Another theory has suggested that viral infection leads to demyelination due to repeated constant exposure of certain antigens to the immune system (Clausen, 2003). An inappropriate immune sensitivity results with antibodies cross-reacting against the oligodendrocyte and/or vascular endothelial cells (Allen and Brankin, 1993; Cook et al., 1995). Alternatively, viral infection might cause a disorder of immunoregulation and secondary demyelination (Salonen et al., 1982). Myelin may not be the primary focus of attack but instead may be an ‘innocent bystander’ with the large-scale destruction that occurs resulting from the interaction of the immune system and reactivated viral infection (Silberberg, 1986; Clausen, 2003).

CLINICAL MANIFESTATIONS

There are no clinical findings that are unique to MS (Kurtzke, 1983; Lisak, 2004). Symptoms and signs that result from MS can include neurological, neuro-ophthalmologic and psychiatric features.

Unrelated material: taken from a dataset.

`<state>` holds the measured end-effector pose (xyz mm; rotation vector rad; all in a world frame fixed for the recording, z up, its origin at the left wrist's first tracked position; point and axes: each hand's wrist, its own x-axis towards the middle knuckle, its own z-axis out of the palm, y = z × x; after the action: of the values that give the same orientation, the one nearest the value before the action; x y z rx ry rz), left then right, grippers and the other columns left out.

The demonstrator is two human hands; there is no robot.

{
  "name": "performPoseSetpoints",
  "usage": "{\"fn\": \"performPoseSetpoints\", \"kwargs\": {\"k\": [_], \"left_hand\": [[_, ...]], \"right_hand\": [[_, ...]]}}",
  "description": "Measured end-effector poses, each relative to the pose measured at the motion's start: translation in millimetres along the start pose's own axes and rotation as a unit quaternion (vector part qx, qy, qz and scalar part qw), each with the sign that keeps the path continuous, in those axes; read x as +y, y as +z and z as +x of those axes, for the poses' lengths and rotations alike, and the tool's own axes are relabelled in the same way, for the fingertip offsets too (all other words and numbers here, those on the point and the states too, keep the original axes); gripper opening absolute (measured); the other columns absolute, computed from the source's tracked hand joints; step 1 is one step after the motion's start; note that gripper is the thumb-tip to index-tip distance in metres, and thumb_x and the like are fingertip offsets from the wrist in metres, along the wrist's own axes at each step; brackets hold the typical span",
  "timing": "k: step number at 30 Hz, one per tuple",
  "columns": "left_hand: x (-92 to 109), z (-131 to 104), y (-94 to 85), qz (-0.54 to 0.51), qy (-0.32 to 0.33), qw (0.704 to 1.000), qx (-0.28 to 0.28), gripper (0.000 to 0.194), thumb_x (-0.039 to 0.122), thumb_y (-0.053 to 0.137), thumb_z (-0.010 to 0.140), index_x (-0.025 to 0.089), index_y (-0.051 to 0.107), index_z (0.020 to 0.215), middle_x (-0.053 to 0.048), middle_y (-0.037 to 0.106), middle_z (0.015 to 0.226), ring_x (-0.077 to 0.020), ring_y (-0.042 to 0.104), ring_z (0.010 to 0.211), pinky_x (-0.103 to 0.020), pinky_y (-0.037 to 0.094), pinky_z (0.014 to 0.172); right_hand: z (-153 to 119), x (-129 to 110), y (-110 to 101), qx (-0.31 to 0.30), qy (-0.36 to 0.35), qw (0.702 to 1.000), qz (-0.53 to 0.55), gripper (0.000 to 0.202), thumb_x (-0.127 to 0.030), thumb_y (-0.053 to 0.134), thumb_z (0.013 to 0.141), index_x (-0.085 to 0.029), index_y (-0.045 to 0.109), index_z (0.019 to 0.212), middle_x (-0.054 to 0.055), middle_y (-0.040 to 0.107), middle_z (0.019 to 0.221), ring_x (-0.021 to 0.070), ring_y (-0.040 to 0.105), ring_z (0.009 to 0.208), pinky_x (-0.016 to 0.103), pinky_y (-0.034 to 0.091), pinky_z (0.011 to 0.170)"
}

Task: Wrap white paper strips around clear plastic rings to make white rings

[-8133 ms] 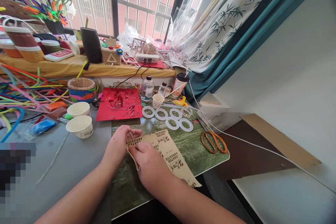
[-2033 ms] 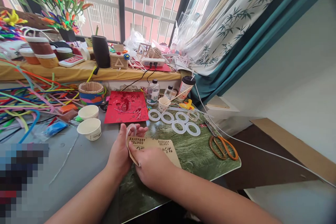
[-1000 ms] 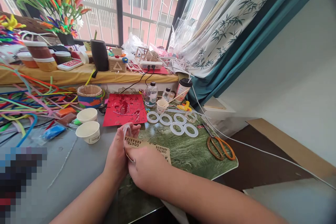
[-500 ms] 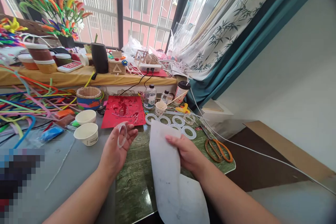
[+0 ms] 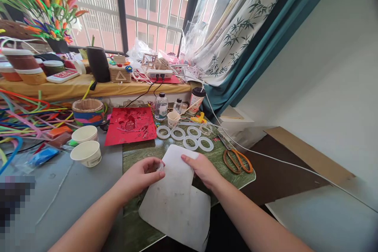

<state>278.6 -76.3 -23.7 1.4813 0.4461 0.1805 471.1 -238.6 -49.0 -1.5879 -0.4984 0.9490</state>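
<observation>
My right hand (image 5: 203,167) grips the upper right edge of a white sheet (image 5: 177,204), thumb on top. The sheet looks folded or doubled, smudged in places, and hangs over the table's front edge. Curled round a small clear ring (image 5: 160,167), my left hand (image 5: 144,175) is at the sheet's left side; part of the ring is hidden by the fingers. Beyond the sheet lie several translucent white ring moulds (image 5: 206,144) on the green table mat (image 5: 136,147). A red sheet (image 5: 130,126) with glossy residue lies behind my left hand.
Orange-handled scissors (image 5: 238,161) lie at the right edge. Behind the moulds are a small paper cup (image 5: 173,119), a clear bottle (image 5: 161,107), a yellow glue gun (image 5: 199,118) and a lidded coffee cup (image 5: 196,100). Two cream bowls (image 5: 86,153) and colourful pipe cleaners (image 5: 26,118) are at left.
My left hand has moved down and right to the white sheet, its fingers closing round the clear ring. The sheet has tilted and its lower part swung left. The view has shifted slightly.
</observation>
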Motion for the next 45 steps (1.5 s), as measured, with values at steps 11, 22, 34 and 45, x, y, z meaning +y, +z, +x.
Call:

Neurological signs and symptoms

Neurological signs and symptoms of MS are caused primarily by both demyelination and axonal loss that can occur within the cerebral hemispheres, cerebellum, brain stem and spinal cord. Demyelination and destruction of axons produce a variety of somatosensory, motor, cerebellar symptoms and signs (Miller, 1990; Matthews et al., 1991; Kinkel and Rudick, 2002; Lisak, 2004).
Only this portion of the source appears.